Exercise goal - Each line of the listing that contains "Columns" should be found and copied.

Given data -
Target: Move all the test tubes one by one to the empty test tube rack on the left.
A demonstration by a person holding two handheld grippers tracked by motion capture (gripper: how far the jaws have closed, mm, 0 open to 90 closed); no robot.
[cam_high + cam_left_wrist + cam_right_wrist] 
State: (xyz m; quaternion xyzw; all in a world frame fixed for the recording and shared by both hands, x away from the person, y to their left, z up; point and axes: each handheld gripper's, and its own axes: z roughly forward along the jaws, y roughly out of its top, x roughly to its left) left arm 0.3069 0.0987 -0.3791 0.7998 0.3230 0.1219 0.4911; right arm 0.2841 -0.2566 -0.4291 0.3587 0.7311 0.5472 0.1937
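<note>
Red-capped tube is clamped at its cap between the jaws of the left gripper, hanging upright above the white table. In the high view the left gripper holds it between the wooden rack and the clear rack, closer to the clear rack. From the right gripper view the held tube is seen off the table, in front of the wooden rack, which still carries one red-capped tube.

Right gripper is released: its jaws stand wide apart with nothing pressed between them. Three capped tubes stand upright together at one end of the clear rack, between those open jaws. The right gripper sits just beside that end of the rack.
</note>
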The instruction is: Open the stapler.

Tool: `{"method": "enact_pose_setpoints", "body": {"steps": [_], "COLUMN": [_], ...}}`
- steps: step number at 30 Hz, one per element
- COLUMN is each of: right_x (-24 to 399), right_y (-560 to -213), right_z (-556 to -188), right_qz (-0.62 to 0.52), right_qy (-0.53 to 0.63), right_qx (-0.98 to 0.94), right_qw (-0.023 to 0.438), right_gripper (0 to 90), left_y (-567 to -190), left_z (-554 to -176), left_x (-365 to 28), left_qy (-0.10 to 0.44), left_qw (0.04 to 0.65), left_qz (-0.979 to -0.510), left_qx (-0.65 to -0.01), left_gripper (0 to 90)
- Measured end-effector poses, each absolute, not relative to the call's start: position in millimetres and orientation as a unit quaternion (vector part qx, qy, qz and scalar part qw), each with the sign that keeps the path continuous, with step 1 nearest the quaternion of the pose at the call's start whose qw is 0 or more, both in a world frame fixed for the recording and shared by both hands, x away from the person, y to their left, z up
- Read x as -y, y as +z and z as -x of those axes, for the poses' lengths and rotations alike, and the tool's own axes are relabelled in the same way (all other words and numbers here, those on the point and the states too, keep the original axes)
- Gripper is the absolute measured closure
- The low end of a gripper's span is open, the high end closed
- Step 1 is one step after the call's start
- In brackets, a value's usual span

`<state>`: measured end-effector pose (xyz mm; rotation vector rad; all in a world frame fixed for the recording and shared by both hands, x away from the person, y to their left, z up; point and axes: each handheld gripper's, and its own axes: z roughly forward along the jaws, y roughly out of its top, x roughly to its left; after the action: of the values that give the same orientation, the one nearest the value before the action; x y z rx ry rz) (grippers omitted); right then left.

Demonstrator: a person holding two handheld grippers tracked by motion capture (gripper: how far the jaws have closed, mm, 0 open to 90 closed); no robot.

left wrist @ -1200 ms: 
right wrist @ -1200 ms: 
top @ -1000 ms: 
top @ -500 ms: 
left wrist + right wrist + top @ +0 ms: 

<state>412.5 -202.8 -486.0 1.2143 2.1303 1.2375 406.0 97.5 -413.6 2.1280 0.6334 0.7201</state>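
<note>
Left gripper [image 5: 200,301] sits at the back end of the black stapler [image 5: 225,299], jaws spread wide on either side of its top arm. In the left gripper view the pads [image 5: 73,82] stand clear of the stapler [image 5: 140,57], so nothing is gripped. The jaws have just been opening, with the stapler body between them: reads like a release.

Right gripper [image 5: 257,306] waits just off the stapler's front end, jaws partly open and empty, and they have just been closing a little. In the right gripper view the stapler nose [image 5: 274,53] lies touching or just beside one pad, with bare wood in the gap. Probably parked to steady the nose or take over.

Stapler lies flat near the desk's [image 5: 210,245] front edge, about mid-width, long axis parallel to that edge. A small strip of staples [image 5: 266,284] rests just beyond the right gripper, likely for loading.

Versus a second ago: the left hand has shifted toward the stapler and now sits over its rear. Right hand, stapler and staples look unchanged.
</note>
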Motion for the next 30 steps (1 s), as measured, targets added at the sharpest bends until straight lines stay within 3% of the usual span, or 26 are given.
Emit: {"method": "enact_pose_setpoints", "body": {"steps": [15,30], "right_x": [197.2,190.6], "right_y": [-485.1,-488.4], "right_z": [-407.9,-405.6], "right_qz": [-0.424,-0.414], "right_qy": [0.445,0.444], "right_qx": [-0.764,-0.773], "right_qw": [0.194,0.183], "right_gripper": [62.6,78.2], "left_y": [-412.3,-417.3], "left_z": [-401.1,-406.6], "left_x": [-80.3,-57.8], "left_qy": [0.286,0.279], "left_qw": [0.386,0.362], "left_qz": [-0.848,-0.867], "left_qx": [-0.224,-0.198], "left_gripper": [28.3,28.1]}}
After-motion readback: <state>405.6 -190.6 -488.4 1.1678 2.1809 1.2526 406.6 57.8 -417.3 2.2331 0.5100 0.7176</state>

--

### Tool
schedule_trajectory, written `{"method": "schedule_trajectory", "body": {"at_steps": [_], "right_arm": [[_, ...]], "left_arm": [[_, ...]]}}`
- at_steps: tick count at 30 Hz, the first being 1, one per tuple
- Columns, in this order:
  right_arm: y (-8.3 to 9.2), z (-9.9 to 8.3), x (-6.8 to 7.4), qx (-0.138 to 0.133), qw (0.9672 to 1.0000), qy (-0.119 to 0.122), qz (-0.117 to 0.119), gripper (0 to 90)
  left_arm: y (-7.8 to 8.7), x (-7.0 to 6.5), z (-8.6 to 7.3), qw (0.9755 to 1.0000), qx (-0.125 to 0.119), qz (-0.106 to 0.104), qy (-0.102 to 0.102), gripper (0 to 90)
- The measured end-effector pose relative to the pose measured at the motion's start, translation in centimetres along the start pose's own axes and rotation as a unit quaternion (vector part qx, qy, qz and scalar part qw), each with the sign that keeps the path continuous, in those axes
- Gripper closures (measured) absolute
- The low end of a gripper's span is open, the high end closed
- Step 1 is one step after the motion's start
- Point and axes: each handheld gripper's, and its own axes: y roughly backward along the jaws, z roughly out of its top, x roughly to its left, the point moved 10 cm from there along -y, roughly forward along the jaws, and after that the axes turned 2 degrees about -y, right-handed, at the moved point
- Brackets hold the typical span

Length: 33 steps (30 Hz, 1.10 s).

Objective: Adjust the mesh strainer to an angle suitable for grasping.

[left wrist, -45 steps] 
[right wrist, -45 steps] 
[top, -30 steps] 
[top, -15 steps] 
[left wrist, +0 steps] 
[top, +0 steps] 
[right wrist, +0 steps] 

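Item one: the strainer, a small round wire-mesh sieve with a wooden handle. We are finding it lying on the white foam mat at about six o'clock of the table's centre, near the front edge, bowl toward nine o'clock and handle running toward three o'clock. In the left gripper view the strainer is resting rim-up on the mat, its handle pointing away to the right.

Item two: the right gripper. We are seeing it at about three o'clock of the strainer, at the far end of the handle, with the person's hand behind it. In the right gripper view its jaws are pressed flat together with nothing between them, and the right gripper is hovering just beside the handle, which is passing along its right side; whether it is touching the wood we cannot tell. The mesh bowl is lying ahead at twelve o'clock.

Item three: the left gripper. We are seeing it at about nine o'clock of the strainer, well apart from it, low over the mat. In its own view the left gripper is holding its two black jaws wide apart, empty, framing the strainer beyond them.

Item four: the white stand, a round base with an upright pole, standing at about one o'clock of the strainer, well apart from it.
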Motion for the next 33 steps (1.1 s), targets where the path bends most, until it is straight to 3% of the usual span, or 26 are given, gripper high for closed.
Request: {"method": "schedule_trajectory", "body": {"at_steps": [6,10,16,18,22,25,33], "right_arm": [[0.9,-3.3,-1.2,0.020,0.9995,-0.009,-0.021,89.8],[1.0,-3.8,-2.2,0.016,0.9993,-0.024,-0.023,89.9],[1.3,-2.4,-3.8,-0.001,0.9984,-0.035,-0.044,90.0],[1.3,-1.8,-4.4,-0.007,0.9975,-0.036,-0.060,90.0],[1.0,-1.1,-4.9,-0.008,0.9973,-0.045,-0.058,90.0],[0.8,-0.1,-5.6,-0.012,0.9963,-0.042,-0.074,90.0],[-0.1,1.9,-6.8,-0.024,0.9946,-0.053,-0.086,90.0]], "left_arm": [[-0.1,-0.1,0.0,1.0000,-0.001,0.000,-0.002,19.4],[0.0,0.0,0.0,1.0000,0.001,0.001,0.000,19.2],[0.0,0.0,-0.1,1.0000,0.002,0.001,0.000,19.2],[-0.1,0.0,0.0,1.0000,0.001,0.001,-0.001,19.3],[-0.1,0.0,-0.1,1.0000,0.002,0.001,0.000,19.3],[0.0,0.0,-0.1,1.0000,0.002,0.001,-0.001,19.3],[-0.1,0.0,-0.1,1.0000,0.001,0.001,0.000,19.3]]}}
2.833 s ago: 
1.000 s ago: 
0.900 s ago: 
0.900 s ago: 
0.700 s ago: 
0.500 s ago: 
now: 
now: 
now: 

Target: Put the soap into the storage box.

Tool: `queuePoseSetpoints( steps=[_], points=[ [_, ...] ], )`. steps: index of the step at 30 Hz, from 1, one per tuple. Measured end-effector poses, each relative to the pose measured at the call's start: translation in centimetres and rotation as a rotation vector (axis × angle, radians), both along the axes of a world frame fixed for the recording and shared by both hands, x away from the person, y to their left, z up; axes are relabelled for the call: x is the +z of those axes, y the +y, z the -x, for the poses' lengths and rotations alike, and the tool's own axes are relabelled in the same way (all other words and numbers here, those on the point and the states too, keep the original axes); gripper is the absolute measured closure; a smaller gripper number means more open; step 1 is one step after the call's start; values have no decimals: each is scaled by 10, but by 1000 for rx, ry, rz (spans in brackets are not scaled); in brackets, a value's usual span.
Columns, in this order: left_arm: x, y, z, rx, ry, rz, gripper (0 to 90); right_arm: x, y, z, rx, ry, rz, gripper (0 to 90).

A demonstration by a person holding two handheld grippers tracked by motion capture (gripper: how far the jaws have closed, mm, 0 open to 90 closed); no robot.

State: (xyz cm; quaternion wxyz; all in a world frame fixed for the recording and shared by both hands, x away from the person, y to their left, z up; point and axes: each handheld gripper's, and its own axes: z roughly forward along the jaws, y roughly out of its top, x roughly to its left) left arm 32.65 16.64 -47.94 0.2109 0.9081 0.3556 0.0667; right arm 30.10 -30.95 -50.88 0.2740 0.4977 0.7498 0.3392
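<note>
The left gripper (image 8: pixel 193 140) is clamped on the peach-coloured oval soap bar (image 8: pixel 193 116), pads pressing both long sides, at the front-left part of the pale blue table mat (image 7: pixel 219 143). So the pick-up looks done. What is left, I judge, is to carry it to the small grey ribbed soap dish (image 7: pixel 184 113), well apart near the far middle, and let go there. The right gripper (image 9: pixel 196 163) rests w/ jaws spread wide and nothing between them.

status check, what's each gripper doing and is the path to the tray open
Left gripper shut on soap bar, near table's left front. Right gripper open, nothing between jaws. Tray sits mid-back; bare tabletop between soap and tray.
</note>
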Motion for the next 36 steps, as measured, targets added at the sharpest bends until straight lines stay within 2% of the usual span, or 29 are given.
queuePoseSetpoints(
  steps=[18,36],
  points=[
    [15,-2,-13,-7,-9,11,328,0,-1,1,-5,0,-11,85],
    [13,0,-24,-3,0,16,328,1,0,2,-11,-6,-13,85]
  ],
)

Response to this exercise -
- Columns, in this order:
Columns, in this order: left_arm: x, y, z, rx, ry, rz, gripper (0 to 90); right_arm: x, y, z, rx, ry, rz, gripper (0 to 90).

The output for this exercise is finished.